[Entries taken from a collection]
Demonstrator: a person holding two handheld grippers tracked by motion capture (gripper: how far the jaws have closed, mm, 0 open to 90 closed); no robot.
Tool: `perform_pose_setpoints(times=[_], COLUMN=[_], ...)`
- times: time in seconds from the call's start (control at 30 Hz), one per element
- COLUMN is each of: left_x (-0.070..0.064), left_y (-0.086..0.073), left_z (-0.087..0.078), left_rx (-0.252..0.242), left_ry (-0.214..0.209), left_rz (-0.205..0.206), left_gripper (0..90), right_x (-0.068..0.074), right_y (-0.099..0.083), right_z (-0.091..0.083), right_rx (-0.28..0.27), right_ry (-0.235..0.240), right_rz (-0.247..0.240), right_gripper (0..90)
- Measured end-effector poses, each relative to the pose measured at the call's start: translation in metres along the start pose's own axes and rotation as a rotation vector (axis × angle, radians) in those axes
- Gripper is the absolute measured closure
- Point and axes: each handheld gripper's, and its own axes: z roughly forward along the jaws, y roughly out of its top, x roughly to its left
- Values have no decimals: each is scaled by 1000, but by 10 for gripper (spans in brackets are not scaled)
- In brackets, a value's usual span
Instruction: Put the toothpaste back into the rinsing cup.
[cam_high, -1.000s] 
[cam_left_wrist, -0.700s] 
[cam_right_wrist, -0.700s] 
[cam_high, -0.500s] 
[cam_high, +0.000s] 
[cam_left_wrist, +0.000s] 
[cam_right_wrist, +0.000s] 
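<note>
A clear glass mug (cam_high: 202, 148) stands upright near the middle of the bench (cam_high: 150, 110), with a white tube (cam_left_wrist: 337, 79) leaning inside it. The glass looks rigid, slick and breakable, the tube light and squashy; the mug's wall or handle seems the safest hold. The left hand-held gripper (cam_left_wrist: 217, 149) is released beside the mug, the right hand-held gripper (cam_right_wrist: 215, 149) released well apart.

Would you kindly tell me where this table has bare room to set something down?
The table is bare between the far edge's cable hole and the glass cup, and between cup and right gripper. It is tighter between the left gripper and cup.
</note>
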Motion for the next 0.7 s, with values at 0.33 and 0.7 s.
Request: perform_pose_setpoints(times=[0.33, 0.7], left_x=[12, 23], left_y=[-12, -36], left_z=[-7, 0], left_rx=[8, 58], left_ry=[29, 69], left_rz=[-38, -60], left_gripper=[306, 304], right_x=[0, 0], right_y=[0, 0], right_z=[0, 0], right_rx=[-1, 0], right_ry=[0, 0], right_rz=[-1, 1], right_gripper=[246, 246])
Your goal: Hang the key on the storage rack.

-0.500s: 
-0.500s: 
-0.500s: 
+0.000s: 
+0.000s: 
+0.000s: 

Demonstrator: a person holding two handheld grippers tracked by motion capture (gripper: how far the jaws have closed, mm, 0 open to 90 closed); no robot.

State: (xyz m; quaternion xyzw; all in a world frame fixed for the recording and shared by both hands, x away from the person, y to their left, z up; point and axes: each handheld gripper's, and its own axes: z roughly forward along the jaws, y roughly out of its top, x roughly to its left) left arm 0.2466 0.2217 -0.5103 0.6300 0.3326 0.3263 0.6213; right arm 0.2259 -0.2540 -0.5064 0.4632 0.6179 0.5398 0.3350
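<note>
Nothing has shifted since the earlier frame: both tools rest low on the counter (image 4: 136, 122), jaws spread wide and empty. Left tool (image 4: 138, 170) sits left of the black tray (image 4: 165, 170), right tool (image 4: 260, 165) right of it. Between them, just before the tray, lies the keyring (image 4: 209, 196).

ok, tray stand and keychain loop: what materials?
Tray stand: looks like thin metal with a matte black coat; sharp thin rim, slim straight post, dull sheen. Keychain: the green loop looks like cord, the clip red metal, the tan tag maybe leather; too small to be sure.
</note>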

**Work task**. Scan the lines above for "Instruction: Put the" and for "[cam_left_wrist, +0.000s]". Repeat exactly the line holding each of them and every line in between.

**Your solution**.
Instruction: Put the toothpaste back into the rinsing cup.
[cam_high, -1.000s] 
[cam_left_wrist, -0.700s] 
[cam_right_wrist, -0.700s] 
[cam_high, -0.500s] 
[cam_high, +0.000s] 
[cam_left_wrist, +0.000s] 

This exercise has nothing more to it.